The Return of Parmiter’s School
Pupils of Parmiter’ School, which moved to Watford from Bethnal Green over thirty years ago, returned to the East End yesterday to honour Peter Renvoize, one of their benefactors who is buried in the churchyard of St Matthew’s. They were joined by members of the Old Parmiter’s Society of Bethnal Green for a service of rededication of the Renvoize family tomb which has recently been renovated. And I joined the excited throng as guest of Parmiter’s old boy Ron Pummell.
In his will of 1682, silk merchant Thomas Parmiter left two farms in Suffolk to supply income for “six almshouses in some convenient place upon the waste of Bethnal Green, and further, for the building there one free schoolhouse or room, wherein ten poor children of the hamlet of Bethnal Green may be taught to read, write…” Yet it was not until 1720 that his legacy had accrued sufficient funds, and the buildings in Grimsby St, off Brick Lane, were only completed in 1722.

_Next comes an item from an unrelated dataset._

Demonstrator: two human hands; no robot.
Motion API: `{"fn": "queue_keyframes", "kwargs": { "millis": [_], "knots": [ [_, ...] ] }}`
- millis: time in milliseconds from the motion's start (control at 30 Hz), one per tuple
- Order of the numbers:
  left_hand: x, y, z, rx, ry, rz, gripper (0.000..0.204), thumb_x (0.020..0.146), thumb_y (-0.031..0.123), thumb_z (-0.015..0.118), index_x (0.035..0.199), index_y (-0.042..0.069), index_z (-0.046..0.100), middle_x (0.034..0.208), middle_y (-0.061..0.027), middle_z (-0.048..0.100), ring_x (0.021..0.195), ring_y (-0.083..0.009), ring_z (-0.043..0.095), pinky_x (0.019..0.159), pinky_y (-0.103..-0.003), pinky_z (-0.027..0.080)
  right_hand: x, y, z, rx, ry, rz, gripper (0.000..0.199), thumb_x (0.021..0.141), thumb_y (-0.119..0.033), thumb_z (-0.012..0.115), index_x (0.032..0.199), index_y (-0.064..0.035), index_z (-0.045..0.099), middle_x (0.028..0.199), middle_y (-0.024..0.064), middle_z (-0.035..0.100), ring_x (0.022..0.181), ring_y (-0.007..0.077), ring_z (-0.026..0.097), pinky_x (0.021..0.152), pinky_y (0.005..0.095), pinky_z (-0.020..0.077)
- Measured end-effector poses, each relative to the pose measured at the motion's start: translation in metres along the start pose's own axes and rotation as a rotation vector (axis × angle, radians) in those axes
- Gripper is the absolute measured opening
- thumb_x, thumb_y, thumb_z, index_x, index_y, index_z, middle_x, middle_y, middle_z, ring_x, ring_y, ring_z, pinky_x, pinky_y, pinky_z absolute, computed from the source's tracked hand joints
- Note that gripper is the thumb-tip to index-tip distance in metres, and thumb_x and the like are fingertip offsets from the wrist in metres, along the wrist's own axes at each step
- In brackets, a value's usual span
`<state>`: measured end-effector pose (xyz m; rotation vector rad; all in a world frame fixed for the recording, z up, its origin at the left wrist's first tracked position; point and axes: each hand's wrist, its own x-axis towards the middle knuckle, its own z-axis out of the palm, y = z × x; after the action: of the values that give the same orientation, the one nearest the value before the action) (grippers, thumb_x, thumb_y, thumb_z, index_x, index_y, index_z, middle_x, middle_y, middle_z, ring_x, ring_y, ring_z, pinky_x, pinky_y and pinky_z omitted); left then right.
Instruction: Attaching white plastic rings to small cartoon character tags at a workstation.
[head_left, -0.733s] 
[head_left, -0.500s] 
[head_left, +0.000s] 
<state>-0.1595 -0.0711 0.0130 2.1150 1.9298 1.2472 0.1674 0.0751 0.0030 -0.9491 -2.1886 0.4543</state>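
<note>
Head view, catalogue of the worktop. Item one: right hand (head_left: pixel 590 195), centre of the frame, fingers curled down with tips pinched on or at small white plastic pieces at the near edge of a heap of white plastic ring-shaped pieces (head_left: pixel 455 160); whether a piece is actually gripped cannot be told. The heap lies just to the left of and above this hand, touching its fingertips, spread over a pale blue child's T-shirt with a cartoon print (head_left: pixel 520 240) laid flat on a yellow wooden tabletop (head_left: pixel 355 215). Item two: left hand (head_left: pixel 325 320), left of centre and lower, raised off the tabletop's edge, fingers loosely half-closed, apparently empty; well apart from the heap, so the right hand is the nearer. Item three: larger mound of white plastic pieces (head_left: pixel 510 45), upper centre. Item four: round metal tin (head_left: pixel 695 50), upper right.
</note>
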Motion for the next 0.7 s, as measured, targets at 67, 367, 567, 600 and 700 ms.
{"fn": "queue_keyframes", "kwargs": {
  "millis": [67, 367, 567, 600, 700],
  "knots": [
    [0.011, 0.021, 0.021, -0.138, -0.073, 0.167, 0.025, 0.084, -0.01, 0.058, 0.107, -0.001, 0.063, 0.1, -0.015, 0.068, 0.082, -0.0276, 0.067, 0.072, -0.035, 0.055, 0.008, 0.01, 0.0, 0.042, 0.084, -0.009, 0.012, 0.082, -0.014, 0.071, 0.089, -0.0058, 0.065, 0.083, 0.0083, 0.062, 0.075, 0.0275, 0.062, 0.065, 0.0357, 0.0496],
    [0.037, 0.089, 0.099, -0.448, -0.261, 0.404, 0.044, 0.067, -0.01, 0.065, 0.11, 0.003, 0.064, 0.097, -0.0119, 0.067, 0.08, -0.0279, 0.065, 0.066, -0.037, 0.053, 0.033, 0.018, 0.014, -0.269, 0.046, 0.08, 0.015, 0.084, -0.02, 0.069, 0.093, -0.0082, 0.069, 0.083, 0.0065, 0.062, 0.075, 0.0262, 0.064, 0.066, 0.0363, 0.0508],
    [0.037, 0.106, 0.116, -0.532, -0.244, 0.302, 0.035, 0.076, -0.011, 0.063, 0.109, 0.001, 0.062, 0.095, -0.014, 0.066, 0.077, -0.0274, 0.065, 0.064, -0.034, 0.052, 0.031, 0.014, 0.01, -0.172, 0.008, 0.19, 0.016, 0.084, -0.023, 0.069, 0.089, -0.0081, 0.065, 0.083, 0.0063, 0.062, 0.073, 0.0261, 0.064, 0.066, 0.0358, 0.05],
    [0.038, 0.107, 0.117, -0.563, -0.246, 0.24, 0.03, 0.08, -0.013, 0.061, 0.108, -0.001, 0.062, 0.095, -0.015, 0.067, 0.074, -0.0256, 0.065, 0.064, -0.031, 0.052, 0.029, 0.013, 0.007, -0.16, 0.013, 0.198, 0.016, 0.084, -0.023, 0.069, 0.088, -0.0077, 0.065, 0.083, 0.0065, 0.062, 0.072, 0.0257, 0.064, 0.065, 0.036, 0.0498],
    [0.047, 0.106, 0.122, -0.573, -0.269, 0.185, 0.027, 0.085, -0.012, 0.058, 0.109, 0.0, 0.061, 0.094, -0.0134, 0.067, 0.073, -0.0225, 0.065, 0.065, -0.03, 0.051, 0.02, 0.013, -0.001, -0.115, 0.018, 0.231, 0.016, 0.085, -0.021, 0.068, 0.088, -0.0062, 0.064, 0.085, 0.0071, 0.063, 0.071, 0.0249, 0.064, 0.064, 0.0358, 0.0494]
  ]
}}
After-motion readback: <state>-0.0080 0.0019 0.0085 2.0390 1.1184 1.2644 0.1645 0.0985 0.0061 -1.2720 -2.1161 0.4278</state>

In the nineteenth century, the school’s most generous benefactor was Peter Renvoize (1757-1842) who left £500 to Parmiter’s, plus £10 to the master and five shillings to each schoolboy, along with the wish that his family vault be kept “In good repair and condition.” By chance, Peter Renvoize’s tomb and that of his contemporary Joseph Merceron (1764–1839), were the only two graves out of eighty thousand buried here that survived the bombing of the church in 1940.
And thus you might think yesterday’s service of rededication of the tomb was a simple celebration of the enlightened altruism of the venerable Peter Renvoize, yet the truth is more equivocal. Peter Renvoize and his henchman Joseph Merceron were two of the most notorious characters in the history of Bethnal Green,whose activities included swindling the poor funds at St Matthew’s of £925 in 1819.
The ambivalence of the occasion did not go unacknowledged by Rev Kevin Scully, Vicar of St Matthew’s. In his welcoming address, he laid it out fair and square, outlining the notoriety of Joseph Merceron who was both church warden and owner of a number of disorderly pubs and brothels in Bethnal Green – before serving time in prison only to return to the role of church warden again.
“We’re quite famous for gangster funerals here,” admitted Rev Scully, referring to the Krays’ funerals that took place in his church and running his gaze provocatively along the rows of children,“we serve all members of the community and maybe some of you will be part of the criminal fraternity one day?” Then, lest he cast a shadow upon the day for the young ones, Rev Scully salvaged an uplifting moral from this dubious history, citing Peter Renvoize’s legacy to their school as a redeeming example of how “good comes out of bad.”
Once headmaster, Nick Daymond, had read from the book of Corinthians reminding us all that charity “Rejoiceth not in inquity, but rejoiceth in the truth,” and after we had all sung the school song we filed out into the church yard in the rain to peer at the tomb where Peter Renvoize lay buried beneath.
Afterwards, it was my pleasure to be introduced by Ron Pummell to some of his fellow members of Old Parmiter’s Society who had attended the school before it moved from Bethnal Green. Running through a distinguished list of former pupils, Ron mentioned Nick Leeson, the trader that bankrupted Barings Bank, who attended Parmiter’s after the school moved to Watford. “We always say, ”If he’d been a Bethnal Green boy, he would have got away with it,’” he joked.
Rev Gp Capt Donald Wallace rededicates the tomb of Peter Renvoize.
Ron Pummell, member of the Old Parmiter’s Society of Bethnal Green
The vault of Peter Renvoize
Peter Renvoize, school treasurer, who conspired to swindle £925 from the poor of Bethnal Green in 1819.
The tomb of the Merceron family – Joseph Merceron was church warden, magistrate and a notorious criminal of Bethnal Green.